=== YOUR ASSIGNMENT ===
Print the lines from the one containing "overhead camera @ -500" through the end of the listing below, exactly as written. Any pictures stay out.

=== PROVIDED DATA ===
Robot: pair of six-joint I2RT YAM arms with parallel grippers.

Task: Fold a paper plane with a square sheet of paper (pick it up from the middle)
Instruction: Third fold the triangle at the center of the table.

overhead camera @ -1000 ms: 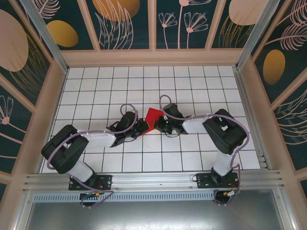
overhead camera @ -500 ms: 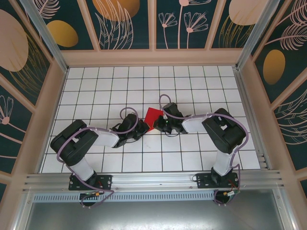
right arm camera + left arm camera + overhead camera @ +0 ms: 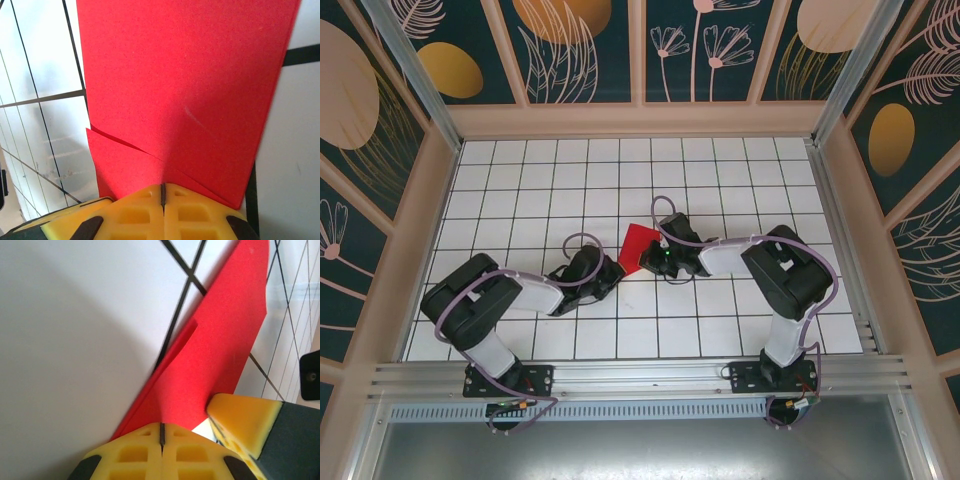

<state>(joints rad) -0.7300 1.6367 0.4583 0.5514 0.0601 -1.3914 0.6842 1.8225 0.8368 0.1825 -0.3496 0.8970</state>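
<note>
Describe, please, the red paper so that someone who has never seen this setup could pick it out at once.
Look at the white gridded table, near its centre. There the left gripper and the right gripper both pinch a partly folded sheet of red paper. It is the only red thing against the white tiles.

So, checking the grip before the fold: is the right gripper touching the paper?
Touching. Right wrist view: the right gripper is shut on the paper.
</note>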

=== WRITTEN ANSWER ===
overhead camera @ -500 ms: 
right arm camera + left arm camera + overhead camera @ +0 ms: 

<state>(joints rad) -0.7300 1.6367 0.4583 0.5514 0.0601 -1.3914 0.6842 1.8225 0.8368 0.1825 -0.3496 0.8970</state>
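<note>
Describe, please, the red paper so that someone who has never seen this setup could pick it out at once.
Look at the white gridded table, near its centre. There the left gripper and the right gripper both pinch a partly folded sheet of red paper. It is the only red thing against the white tiles.

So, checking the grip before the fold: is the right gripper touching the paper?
Touching. Right wrist view: the right gripper is shut on the paper.
</note>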

That concludes the answer.